Bulletins de l'Ilec

Vers une nouvelle économie - Numéro 453

01/11/2015

Foi d’observatrice exigeante, il reste des motifs d’optimisme. Appel à plus de volontarisme fiscal et d’enthousiasme de la société civile. Entretien avec Corinne Lepage, ancienne ministre de l’Environnement, coprésidente du Mouvement des entreprises pour une nouvelle économie (MENÉ)1…

Le MENÉ a été lancé le 23 octobre. Sa naissance est-elle motivée par l’enjeu climatique, et quel rôle se donne-t-il en la matière ?

Corinne Lepage : Non. La création du MENÉ est au nombre des propositions qui figurent dans le rapport intitulé l’Économie du nouveau monde2 que j’ai remis en juin dernier. Ce rapport est le fruit d’une mission sur la transition économique confiée en janvier par Ségolène Royal, ministre de l’Écologie, pour identifier les points de blocage auxquels sont confrontés les acteurs de cette nouvelle économie. Une nouvelle économie libérée des énergies fossiles et fissiles, connectée, territorialisée et au service de l’humain : le rapport préconise cent mesures pour assurer la dynamique. Les entreprises que réunit le MENÉ doivent défendre collectivement les intérêts de cette nouvelle économie. Le MENÉ est destiné à faire connaître les meilleures pratiques des entreprises adhérentes, quel que soit leur domaine d’activité, dans l’intérêt de l’entreprise et dans l’intérêt général.

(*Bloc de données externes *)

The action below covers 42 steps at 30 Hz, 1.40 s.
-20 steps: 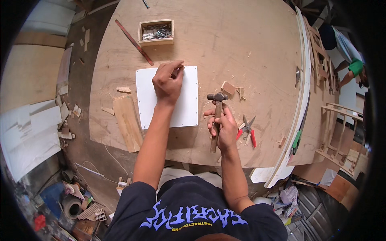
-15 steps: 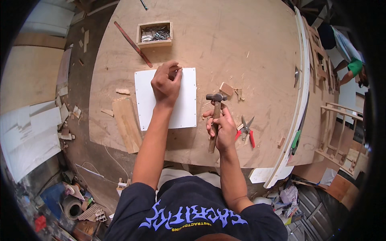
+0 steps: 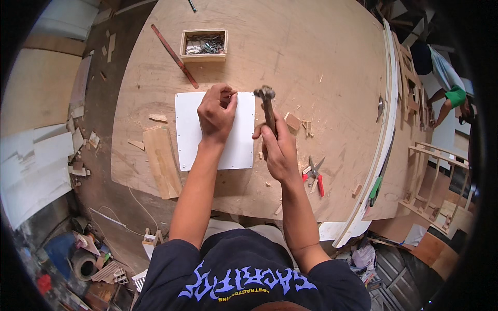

Ces pratiques portent aussi bien sur l’économie circulaire, les réductions de la consommation énergétique, l’économie du partage, la nouvelle rationalité. À quels secteurs s’adresse-t-il prioritairement ?

C. L. : Le MENÉ regroupe des secteurs très différents : l’énergie, le textile, l’agriculture, l’agroalimentaire, l’industrie dite traditionnelle, le numérique, le transport…

Vous avez déclaré : « Nous voyons la forêt qui meurt mais pas les arbres qui poussent. » Le catastrophisme ne serait pas de mise ?

C. L. : Des secteurs de notre économie traditionnelle s’effondrent soit parce qu’ils ne correspondent plus au marché, soit parce que les coûts sont trop élevés au regard de la mondialisation, soit parce que les technologies sont dépassées. Quand dans le même temps de nouvelles entreprises naissent dans des secteurs nouveaux ou d’anciennes renaissent grâce à une mutation, personne ne le dit. Elles font des merveilles et on n’en parle pas. Or elles prouvent que la nouvelle économie est efficace, pourvoyeuse d’emplois, au service du bien commun et inscrite dans la durée. Ma déclaration se veut optimiste, dans un environnement il est vrai parfois pessimiste. Il faut susciter l’enthousiasme et la confiance.

Treize multinationales ont signé un « American Business Act on Climat Pledge » le 27 juillet 2015, sous l’égide de la Maison Blanche. Ce type de parrainage des pouvoirs publics est-il possible en France ?

C. L. : Oui, puisque l’Agenda des solutions entend mettre en avant les bonnes pratiques et mobiliser les acteurs non étatiques dans la lutte contre le changement climatique. Une place inédite est accordée aux entreprises, collectivités locales et ONG. La lutte contre le réchauffement ne peut dépendre des seuls choix gouvernementaux.

Pourquoi les entreprises ne sont-elles qu’« observatrices » dans les négociations climat ?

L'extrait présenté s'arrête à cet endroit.